Assigned task.
Search the data for "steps". Each line containing it is to be copied.

Records from a collection
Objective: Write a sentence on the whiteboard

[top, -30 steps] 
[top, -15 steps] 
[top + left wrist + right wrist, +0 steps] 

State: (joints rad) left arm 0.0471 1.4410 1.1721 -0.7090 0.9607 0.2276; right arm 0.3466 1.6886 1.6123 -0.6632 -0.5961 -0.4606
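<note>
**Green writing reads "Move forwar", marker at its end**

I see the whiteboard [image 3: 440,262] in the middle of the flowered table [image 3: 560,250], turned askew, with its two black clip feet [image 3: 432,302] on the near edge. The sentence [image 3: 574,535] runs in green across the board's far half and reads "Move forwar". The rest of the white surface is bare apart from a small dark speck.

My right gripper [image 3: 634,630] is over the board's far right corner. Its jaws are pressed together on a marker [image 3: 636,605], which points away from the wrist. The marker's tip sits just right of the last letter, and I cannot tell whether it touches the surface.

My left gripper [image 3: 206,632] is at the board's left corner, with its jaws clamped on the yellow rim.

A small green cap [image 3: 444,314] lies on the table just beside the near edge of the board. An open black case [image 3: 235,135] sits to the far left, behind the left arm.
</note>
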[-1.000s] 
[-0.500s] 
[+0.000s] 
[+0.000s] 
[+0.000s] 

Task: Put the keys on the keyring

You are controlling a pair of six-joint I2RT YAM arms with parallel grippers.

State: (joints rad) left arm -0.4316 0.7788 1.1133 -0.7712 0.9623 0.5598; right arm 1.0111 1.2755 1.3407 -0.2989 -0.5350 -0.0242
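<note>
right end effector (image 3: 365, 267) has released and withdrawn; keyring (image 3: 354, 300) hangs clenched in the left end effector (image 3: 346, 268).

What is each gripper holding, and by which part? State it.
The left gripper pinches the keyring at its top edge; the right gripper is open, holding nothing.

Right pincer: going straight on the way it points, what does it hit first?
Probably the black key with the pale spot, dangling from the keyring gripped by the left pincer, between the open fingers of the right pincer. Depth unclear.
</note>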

Task solution.
[top, -30 steps] 
[top, -15 steps] 
[top + left wrist + right wrist, +0 steps] 

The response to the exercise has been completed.